## Try it
Below is a listing; repeat exactly the lines from the one containing "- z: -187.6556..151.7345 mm" to the one containing "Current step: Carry", both included.

## The records
****************
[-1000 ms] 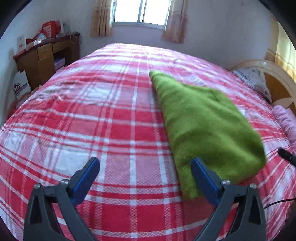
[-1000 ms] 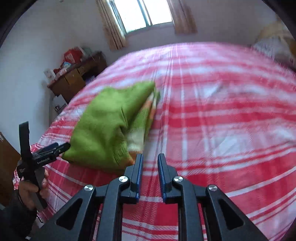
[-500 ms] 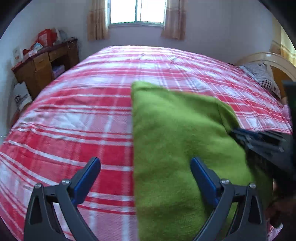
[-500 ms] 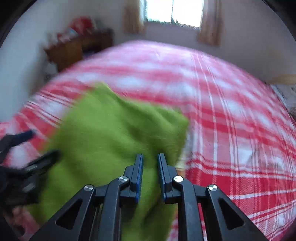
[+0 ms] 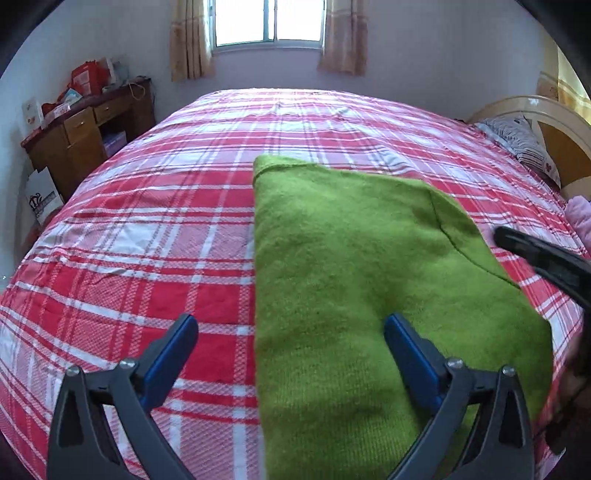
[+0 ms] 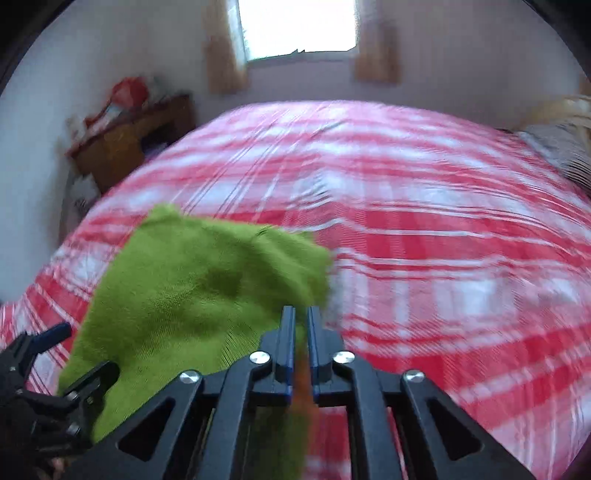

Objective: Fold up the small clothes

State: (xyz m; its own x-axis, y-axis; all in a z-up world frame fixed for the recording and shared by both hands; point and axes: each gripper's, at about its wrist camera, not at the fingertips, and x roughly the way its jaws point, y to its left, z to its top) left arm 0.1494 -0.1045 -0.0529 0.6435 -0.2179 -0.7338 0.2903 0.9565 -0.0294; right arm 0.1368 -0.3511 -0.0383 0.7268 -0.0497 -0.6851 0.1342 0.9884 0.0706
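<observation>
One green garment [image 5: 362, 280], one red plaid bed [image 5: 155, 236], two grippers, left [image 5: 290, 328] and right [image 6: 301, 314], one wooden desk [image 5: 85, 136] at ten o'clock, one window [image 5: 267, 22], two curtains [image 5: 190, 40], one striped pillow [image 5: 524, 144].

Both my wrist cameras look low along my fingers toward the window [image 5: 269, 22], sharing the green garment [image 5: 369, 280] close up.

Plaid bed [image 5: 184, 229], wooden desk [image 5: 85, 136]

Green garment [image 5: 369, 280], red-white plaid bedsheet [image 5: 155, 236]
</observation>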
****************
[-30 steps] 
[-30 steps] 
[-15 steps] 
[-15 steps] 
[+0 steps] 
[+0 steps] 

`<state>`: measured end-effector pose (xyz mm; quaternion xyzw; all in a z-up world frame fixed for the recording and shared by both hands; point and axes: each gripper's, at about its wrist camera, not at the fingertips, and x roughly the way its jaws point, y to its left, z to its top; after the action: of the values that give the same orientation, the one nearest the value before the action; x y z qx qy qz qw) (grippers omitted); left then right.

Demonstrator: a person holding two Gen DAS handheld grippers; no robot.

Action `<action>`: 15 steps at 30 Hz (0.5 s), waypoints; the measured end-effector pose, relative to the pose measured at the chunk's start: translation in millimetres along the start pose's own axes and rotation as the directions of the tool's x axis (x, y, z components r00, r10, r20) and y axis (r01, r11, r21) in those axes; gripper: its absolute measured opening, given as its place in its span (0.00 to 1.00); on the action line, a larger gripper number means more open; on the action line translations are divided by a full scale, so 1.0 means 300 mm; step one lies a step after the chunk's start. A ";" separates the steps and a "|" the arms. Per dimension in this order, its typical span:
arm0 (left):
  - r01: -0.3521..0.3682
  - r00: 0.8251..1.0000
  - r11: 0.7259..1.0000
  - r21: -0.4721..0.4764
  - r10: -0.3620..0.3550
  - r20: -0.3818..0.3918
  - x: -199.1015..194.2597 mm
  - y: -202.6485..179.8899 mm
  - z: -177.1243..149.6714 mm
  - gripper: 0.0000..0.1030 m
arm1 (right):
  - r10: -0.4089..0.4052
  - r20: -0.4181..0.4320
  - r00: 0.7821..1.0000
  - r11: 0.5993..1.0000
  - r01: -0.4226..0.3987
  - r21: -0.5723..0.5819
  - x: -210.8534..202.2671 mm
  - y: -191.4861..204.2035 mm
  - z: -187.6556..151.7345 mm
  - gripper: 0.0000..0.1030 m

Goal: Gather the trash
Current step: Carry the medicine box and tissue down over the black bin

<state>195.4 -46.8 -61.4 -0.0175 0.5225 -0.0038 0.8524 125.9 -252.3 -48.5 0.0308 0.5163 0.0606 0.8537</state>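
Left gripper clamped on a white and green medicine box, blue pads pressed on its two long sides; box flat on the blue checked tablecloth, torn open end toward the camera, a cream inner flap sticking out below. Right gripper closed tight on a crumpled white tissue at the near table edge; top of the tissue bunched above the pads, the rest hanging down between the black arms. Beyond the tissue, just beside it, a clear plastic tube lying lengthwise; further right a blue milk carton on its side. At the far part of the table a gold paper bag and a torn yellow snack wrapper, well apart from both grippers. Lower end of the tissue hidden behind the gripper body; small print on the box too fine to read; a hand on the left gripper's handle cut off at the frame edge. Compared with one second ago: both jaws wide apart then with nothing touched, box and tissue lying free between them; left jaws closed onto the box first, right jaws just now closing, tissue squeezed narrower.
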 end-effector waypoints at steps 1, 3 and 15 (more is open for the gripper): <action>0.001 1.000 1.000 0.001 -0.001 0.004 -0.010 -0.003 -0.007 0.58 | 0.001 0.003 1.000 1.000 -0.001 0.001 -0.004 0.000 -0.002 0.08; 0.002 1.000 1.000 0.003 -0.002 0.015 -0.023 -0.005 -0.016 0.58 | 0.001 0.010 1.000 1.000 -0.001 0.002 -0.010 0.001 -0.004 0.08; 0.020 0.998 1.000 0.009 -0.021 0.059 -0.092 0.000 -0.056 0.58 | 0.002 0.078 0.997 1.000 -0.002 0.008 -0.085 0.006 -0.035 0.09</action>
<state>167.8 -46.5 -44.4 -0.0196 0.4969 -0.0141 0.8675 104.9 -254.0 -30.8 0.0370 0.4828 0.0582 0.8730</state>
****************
## Answer for this exercise
  - z: -187.6556..151.7345 mm
  - gripper: 0.0000..0.1030 m

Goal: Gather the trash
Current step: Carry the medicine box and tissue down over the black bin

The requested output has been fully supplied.